Why you should avoid these 4 mistakes during data discovery phase in a ML Project

Prasenjit Poddar
10 min readApr 26, 2021

Avoid these four mistakes during data discovery phase to get rid of a few vital issues faced in a ML project journey.

Source : blissquotes.com

I come across many friends, colleagues or techies who desire their interest in Data Science, Machine Learning or Deep Learning, and want to pursue their career in the field of Machine Learning (ML) world as one of the dream jobs.

I say, “why not ?” ML is one of the areas most of the techies want to explore and work now-a-days, and there is nothing wrong in it. With the increase volume of data the organisation stores, there are lots of scope to explore the data and find interesting insights that would help to solve the business problem.

Many of them ask the question to me, “What are the challenges that you face in real-time ML project ?” Well, today I am here to discuss few of the challenges faced in the data discovery of the project from my experience and share with you. If you are reading this article right now, and you want to know the challenges in the data discovery phase, and want to solve, then you are in the right place to have at least some of the queries answered.

This article discusses about a few challenges faced during the data discovery phase of a ML project, and ways to mitigate it. Avoiding these mistakes early will definitely help you to get rid of a few mess that you may land up in the later stage of the ML project journey.

What is data discovery phase of a ML project ?

In any typical ML project, we identify three main phases — discovery, development and deployment. In the discovery phase, we need to identify the business need, and a clear roadmap what a ML model with help the business to achieve. This phase is crucial, as we establish the problem statement, and how solving it by ML model will impact the business and the users consuming the product.

In this phase, we identify what datasets are needed, whether the required data is available and is enough to build and train a model, or whether external datasets are beneficial, and how to acquire.

Data Discovery phase is essential as we establish the problem statement, and how solving it by ML model will impact the business and the users who consume the product build out of the ML project.

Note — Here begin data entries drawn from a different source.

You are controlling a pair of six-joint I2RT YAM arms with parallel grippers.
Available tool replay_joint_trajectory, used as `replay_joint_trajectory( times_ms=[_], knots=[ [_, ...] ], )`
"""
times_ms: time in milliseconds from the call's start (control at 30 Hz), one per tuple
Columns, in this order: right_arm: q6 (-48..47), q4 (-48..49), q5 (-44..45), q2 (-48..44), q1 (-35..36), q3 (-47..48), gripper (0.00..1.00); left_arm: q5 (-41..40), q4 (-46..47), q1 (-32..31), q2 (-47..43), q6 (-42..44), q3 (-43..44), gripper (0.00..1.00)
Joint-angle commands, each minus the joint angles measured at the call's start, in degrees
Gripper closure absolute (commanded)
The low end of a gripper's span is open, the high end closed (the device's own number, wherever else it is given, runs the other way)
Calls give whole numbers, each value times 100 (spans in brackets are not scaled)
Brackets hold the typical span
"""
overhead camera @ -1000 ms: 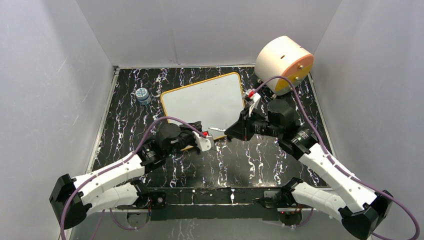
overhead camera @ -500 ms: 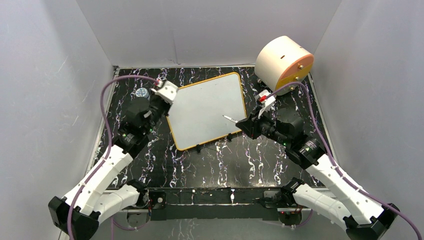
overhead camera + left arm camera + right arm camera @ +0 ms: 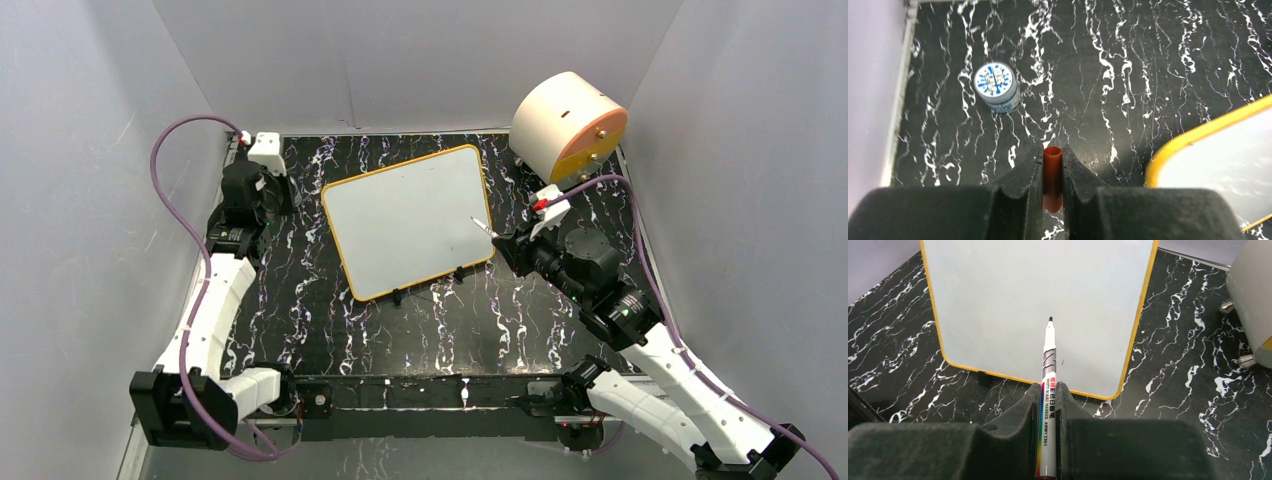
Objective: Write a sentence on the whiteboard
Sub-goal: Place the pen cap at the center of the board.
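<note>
The whiteboard [image 3: 410, 220] lies flat mid-table, white with a thin orange-yellow frame. Its face is plain; no sentence shows on it. My right gripper [image 3: 508, 245] is shut on a white whiteboard marker [image 3: 1049, 355]. The uncapped dark tip points over the board's near right part, and I cannot tell whether it touches. In the right wrist view the gripper [image 3: 1049, 386] clamps the marker barrel. My left gripper [image 3: 272, 192] is at the back left, off the board's left edge. In the left wrist view this gripper [image 3: 1052, 150] is shut on a red marker cap [image 3: 1052, 172].
A round peach-and-orange drum [image 3: 567, 125] stands at the back right, close to the board's far corner and my right arm. A small blue-and-white jar [image 3: 996, 93] sits on the black marbled table [image 3: 500, 310] just ahead of my left gripper. Grey walls enclose the table.
My left arm swung from the board's near edge beside the marker to the back left, carrying the cap. My right gripper drew back to the right with the marker.
</note>
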Motion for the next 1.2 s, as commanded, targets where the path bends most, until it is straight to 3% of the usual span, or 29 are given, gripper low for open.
replay_joint_trajectory(
  times_ms=[0,133,267,667,1033,1167],
  knots=[
    [-190,216,326,-130,-4,-16,100,909,-425,668,293,-788,143,100],
    [-263,206,374,-158,-5,-42,100,1211,-568,1071,736,-1000,59,100],
    [-325,176,482,-188,-7,-71,100,982,-846,1210,1275,-918,185,100],
    [-371,133,690,-293,-7,-251,100,592,-712,1277,2617,-781,182,100],
    [-387,141,741,-376,-8,-289,100,569,-831,1284,3568,-737,441,93],
    [-387,136,768,-376,-5,-296,100,578,-834,1282,3588,-745,420,81]
  ],
)
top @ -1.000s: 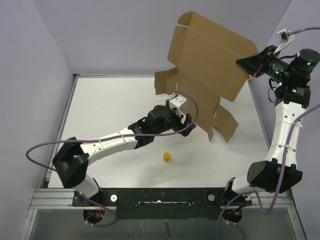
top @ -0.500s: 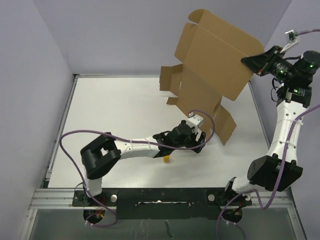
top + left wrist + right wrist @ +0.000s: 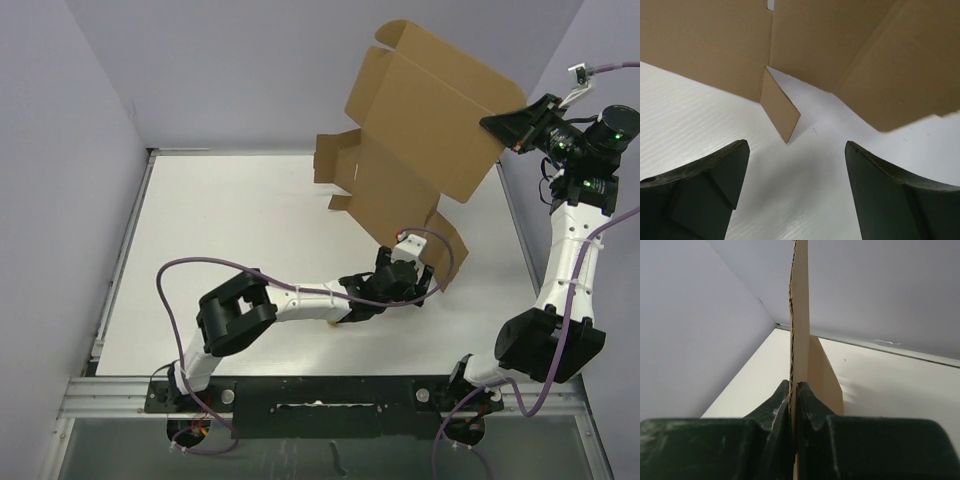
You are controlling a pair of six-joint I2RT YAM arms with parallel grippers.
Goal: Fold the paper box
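overhead and wrists share paper box (image 3: 425, 125)

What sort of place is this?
Probably a lab test bench for robots: a left arm and right arm at a white table, plain walls around it, the right pincer gripping a cardboard box.

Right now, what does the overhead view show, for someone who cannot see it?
The right gripper pinches one edge of an unfolded brown paper box, holding it upright over a white table. The open left gripper hovers near its lowest flap.
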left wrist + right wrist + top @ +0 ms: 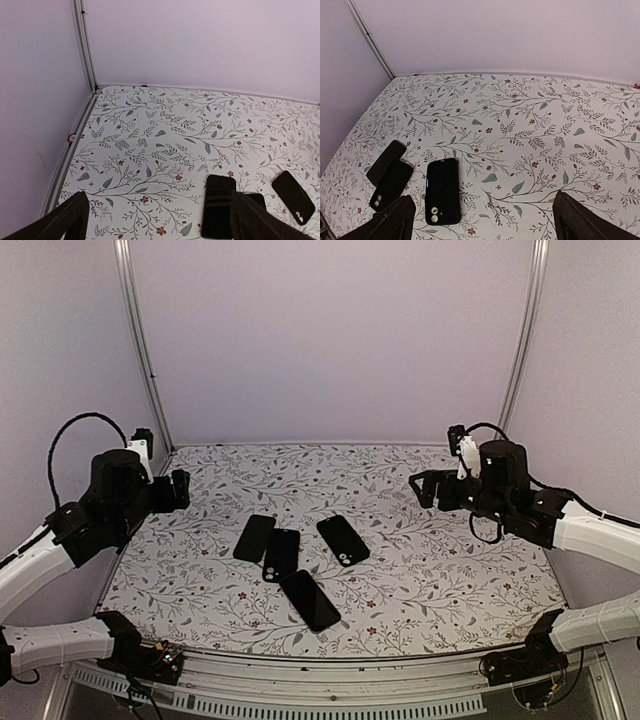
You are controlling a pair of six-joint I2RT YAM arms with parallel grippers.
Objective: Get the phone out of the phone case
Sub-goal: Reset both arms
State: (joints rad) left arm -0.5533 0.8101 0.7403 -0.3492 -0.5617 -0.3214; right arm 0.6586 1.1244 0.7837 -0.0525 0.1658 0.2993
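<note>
Four flat black phone-sized things lie mid-table. One (343,540) lies back up with two camera holes; it also shows in the right wrist view (442,191) and the left wrist view (294,197). A second (281,553), also with camera holes (391,183), overlaps a plain black slab (254,537) (218,205). A glossy slab (310,600) lies nearest. I cannot tell which holds a phone. My left gripper (180,490) (160,225) is open and empty, raised at the far left. My right gripper (420,488) (485,225) is open and empty, raised at the right.
The floral table cover (400,580) ends at pale walls on three sides, with metal posts (140,340) at the back corners. A metal rail (330,670) runs along the near edge by the arm bases.
</note>
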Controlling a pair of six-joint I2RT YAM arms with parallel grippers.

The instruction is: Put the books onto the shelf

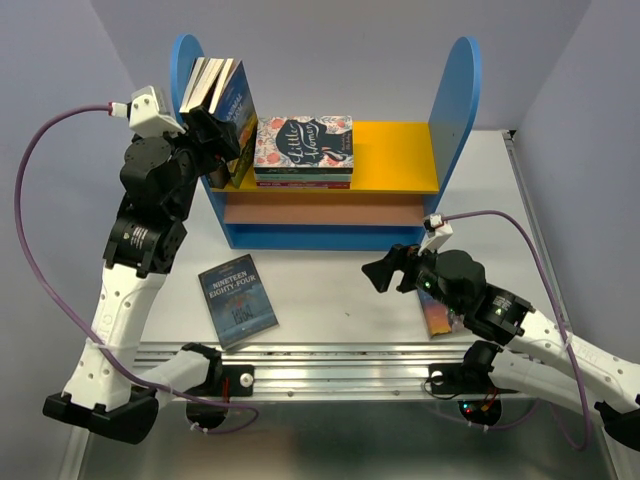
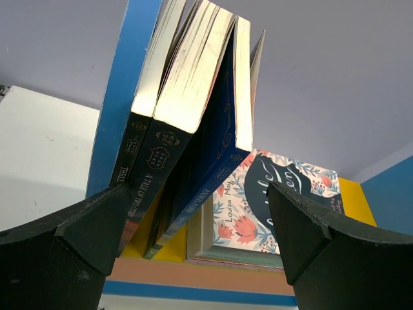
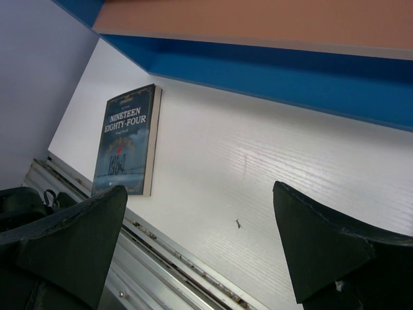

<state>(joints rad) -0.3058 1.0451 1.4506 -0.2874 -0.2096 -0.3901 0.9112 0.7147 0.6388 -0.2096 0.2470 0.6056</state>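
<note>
Three of the books (image 1: 218, 88) lean together against the left blue panel of the shelf (image 1: 455, 100), standing on its yellow upper board. In the left wrist view these books (image 2: 187, 103) rise just beyond my open left gripper (image 2: 200, 216), which holds nothing. From above, the left gripper (image 1: 222, 140) sits right in front of them. A dark blue Nineteen Eighty-Four book (image 1: 237, 298) lies flat on the table, left of my right gripper (image 1: 388, 268). The right gripper (image 3: 200, 223) hovers open and empty over bare table, with that book (image 3: 126, 139) ahead. Another book (image 1: 437, 318) lies partly hidden under the right arm.
A floral Little Women book (image 1: 305, 140) tops a flat stack in the middle of the yellow board. The shelf's pinkish lower board (image 3: 258, 19) and blue base (image 3: 290, 77) stand close beyond the right gripper. A metal rail (image 1: 340, 365) runs along the near table edge.
</note>
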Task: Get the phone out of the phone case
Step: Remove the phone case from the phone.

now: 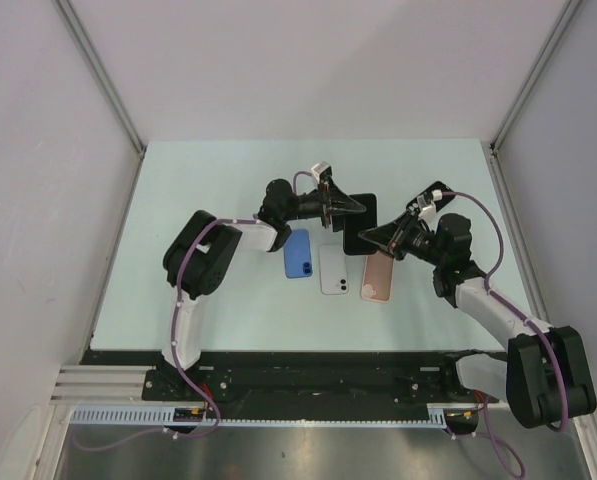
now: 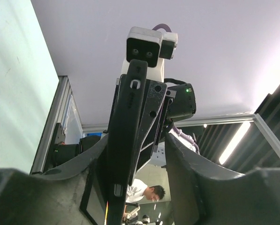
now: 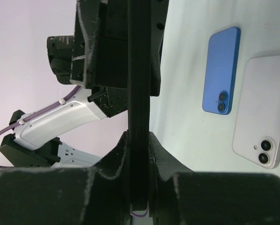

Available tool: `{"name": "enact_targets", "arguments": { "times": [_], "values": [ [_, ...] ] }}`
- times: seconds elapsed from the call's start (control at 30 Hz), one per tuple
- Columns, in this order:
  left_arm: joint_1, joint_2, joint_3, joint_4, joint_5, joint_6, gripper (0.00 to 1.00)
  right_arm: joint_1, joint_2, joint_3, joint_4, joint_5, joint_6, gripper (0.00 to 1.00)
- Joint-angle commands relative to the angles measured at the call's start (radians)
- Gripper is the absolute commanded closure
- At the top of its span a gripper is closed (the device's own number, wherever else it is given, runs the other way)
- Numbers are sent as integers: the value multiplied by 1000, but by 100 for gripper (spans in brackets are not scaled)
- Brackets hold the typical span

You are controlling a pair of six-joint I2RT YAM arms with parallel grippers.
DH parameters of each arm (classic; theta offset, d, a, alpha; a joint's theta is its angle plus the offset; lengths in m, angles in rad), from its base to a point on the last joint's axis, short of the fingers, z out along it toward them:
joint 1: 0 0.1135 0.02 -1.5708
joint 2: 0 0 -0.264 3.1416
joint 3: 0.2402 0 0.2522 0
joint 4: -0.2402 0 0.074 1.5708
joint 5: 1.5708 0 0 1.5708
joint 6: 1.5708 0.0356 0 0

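A black phone in its phone case [image 1: 359, 222] hangs above the table between my two arms. I cannot tell phone from case at this angle. My right gripper [image 1: 370, 240] is shut on its lower edge; in the right wrist view the slab [image 3: 139, 70] stands edge-on, pinched between both fingers of that gripper [image 3: 139, 140]. My left gripper [image 1: 353, 205] is at the opposite edge. In the left wrist view the slab [image 2: 125, 136] rests against one finger, with a clear gap to the other, so the left gripper [image 2: 132, 154] is open.
Three phones lie face down on the table below: a blue phone [image 1: 298, 254] [image 3: 221, 70], a white phone [image 1: 334, 270] [image 3: 261, 110] and a pink phone [image 1: 377, 278]. Grey walls enclose the table on three sides.
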Motion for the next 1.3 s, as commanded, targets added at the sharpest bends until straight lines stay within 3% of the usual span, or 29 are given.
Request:
{"name": "enact_targets", "arguments": {
  "times": [0.0,0.07,0.17,0.27,0.3,0.33,0.37,0.47,0.5,0.8,1.2,1.27],
  "values": [
    [-9,-61,15,66,-11,-29,52,33,27,6,125,3,9,100],
    [-12,-55,17,78,-18,-35,55,47,49,9,149,-3,20,100],
    [-14,-48,15,104,-27,-56,67,60,66,11,157,-3,23,100],
    [-14,-41,12,119,-26,-79,83,60,70,11,131,3,5,100],
    [-14,-40,12,121,-26,-81,96,58,60,14,119,10,-3,100],
    [-14,-41,11,131,-27,-86,100,60,56,20,73,11,-32,100],
    [-12,-41,6,145,-27,-102,100,55,48,28,35,16,-54,95],
    [2,-43,-6,228,-35,-150,100,26,-13,62,-136,40,-135,60],
    [8,-48,-11,237,-38,-155,100,15,-33,63,-165,52,-144,57],
    [32,-98,-52,259,-95,-164,100,-14,-144,62,-257,69,-152,66],
    [37,-135,-89,237,-133,-141,100,32,-153,28,-73,11,-26,74],
    [40,-156,-83,140,-123,-68,100,35,-164,5,-49,10,12,77]
  ]
}}
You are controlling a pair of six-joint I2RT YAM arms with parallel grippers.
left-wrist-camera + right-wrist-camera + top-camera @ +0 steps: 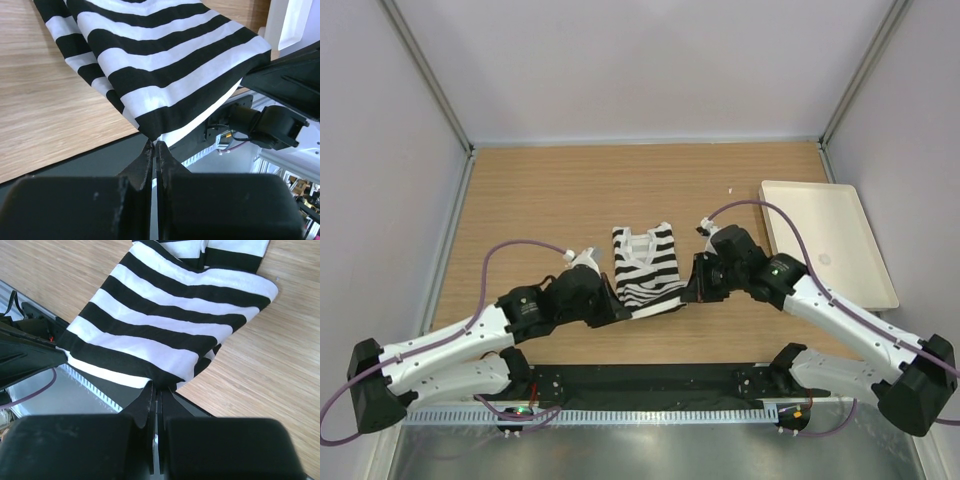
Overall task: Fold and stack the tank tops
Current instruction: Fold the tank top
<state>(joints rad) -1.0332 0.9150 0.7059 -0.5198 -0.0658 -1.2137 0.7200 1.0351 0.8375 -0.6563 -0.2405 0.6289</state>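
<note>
Tank top (646, 265): soft cloth, matt, black and white stripes, hanging in smooth folds.
Bench (550, 200): light wood-grain top, smooth, low sheen.
Tray (825, 240): white, smooth, plastic by the look of it, faint gloss.
Left pincer (154, 147) and right pincer (159, 390): black, matt, hard plastic look, finely grainy surface.
Arm shells (445, 345): white, smooth, semi-gloss, with black matt joints.
Near-edge sheet (620, 455): grey metal, brushed, dull shine.
</note>
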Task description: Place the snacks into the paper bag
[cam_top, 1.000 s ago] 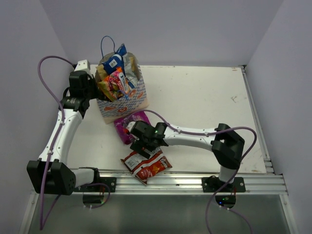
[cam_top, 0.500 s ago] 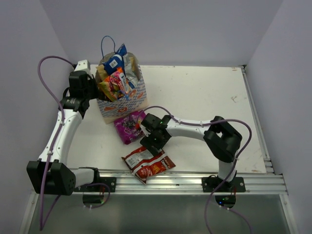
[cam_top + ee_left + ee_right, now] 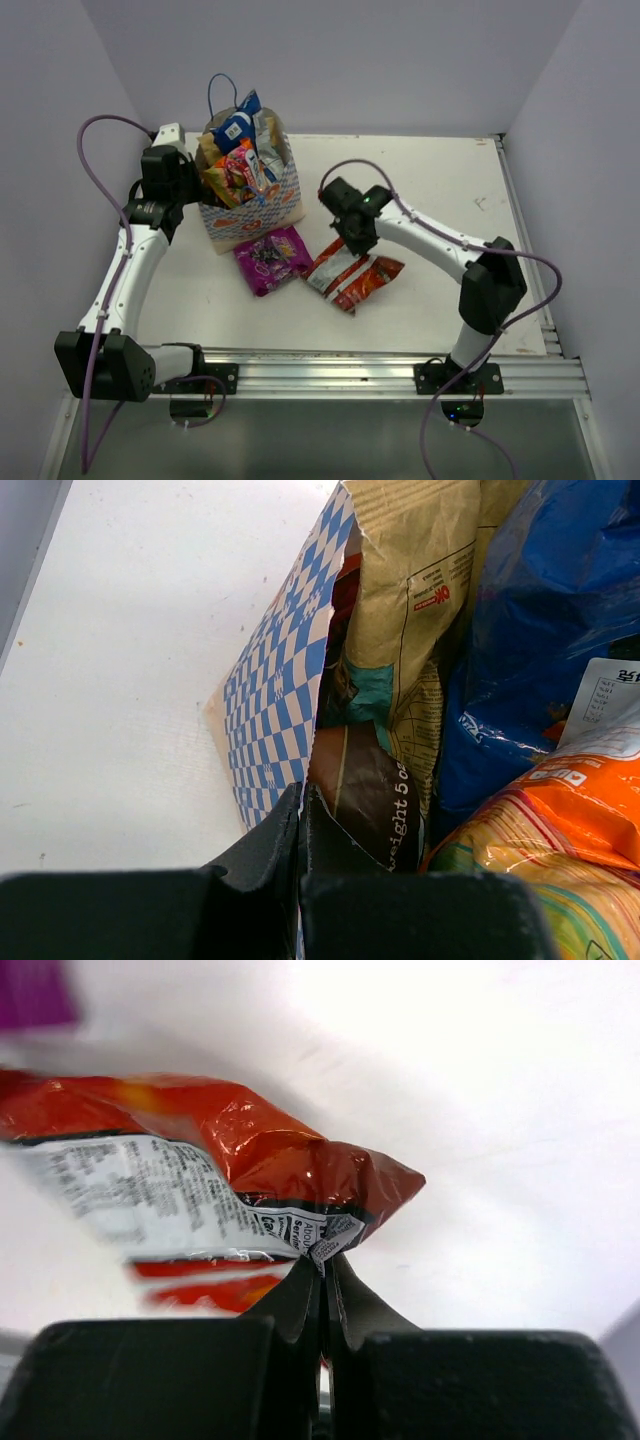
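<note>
Glossy crinkled foil chip packet (image 3: 250, 1150), matt paper bag (image 3: 280, 680), smooth tabletop (image 3: 440, 170).

A white desk (image 3: 430, 180) is seen, nothing fancy, with a metal rail (image 3: 350, 372) fixed along the near edge. A stuffed paper bag (image 3: 262, 212) is stood upright at the far left. A purple packet (image 3: 272, 258) is laid flat just in front of it. A red-and-silver chip packet (image 3: 356, 277) is seen just right of that; whether it's resting fully on the desk can't be told. A few small dark marks are dotted far right.
</note>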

Challenges in the data discovery phase

As you are aware of the data discovery phase why it is essential for any ML project. Now, I’ll be discussing a few of the challenges that practitioners come across in any typical real-time ML project.

Here are the challenges in data discovery phase,

If you don’t have checks in place that the collected data is complete and aligns to the agreed data scope of the project

In the real time project, the very first step is to collect the required data for analysis and modelling exercise. In some cases, you may have separate data engineering team who does this for you.

A lot of time data scientist need to collect the data for the analysis in scope from different sources, and stage them to carry our preprocessing, data explanatory analysis, and modelling exercise on these data. I do agree most of the time we have some checks to see that the collected data is complete. However, it is very important to have some checks or test cases to see that the data collected aligns with the business objective or agreed data scope of the project.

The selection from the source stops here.